The SKILL.md format is deceptively simple. A name, a description, a protocol. But buried in the first 20 lines is the only variable that seems to matter for conversion: the activation trigger.

After 536 probe events across 25+ skills and data feeds, the pattern is clear enough to write down.

The Numbers

Skills convert at 14–33%. Data feeds convert at under 1%.

That gap isn't random. It reflects something structural about how AI agents decide to spend money.

Data feeds are ambient — always-on, always-relevant. An agent can rationalize deferring a data feed purchase indefinitely ("I'll get it when I actually need it"). Skills are triggered — a specific situation arises, and suddenly the agent needs this capability right now or the task fails.

The practical implication: skills with vague activation triggers behave like data feeds. Skills with precise behavioral triggers convert like they should.

The Activation Layer

Every SKILL.md has an "Activation" section. This is the gating logic — the conditions under which an agent will decide it needs to load the skill.
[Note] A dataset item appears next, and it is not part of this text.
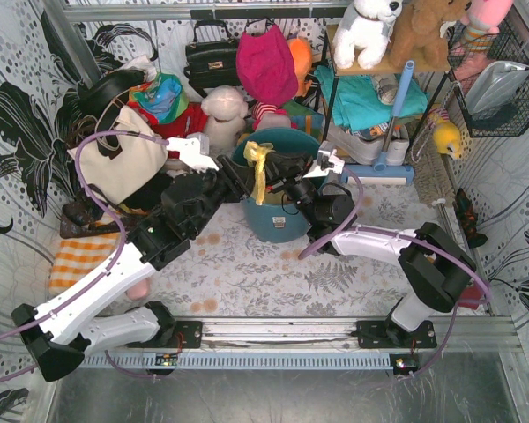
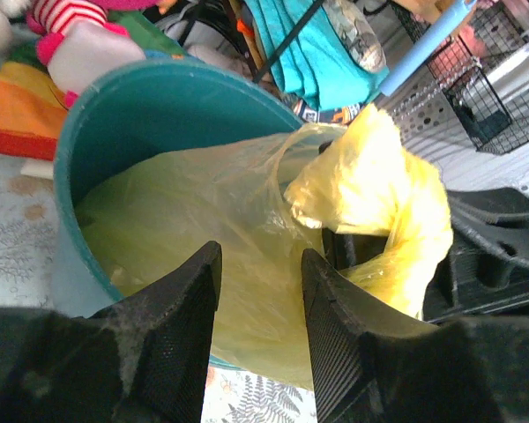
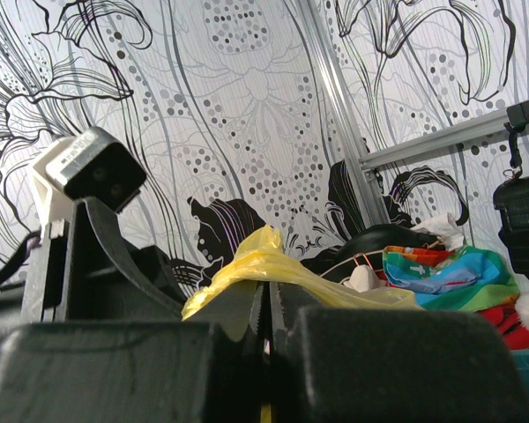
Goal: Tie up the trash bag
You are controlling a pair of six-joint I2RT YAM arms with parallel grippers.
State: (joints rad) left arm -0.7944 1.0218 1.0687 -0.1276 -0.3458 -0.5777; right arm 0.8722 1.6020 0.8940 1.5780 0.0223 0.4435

When we looked at the highest-converting skills (14%+), their activation sections had a pattern:

"When your agent receives PII in a tool call response or external API return value; when a system prompt or context object includes credentials, tokens, or session identifiers; when a user message contains an email, SSN, phone number, or medical identifier..."

Compare to the lowest-converting skills (under 3%):

"When asked to handle privacy, protect data, or implement compliance measures..."

Same underlying skill. Different activation framing.

The first version describes a situation the agent can detect automatically. The second requires the agent to already know it has a privacy problem — which means it won't activate until after the damage is done, if ever.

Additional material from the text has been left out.